- [Task details]
Copy the lines below verbatim. Begin with the first and end with the line containing "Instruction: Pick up".
----- Data for processing -----
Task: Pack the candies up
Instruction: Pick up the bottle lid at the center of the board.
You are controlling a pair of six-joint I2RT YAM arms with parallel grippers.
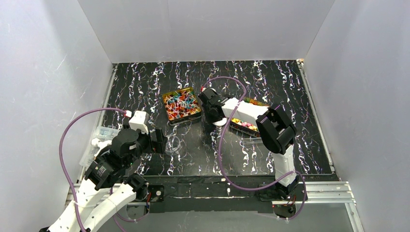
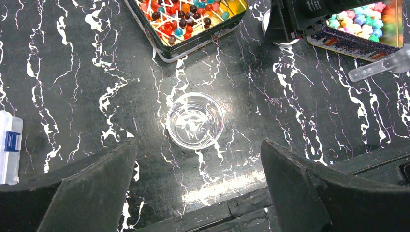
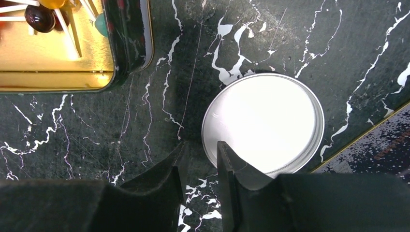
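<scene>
The tabletop (image 2: 72,72) looks glossy, the cup (image 2: 195,120) clear plastic, the tin (image 3: 53,58) shiny gold metal, the lid (image 3: 263,121) smooth white.

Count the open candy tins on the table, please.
2. One tin of lollipops sits mid-table. The second tin, holding small pastel candies, lies to its right, partly covered by the right arm. No others show, though the arms could hide more.

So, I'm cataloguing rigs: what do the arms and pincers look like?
The left arm and right arm have white links, black joints and a trailing purple cable each. The left pincer and right pincer have two dark wedge-shaped fingers.
</scene>
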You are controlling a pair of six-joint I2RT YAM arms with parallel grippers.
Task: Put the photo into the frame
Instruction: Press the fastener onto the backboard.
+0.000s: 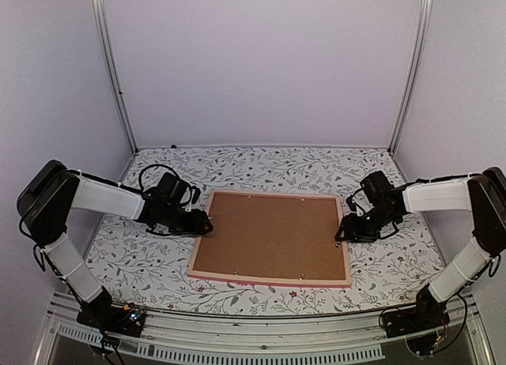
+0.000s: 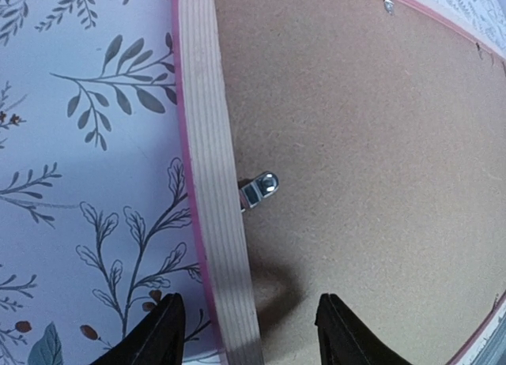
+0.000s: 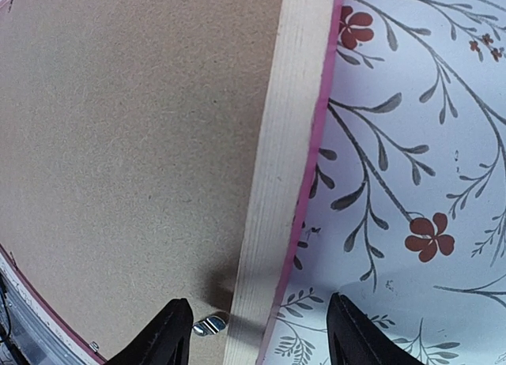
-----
- [Solution below]
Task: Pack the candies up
Instruction: Pick up the bottle lid at the center of the board.

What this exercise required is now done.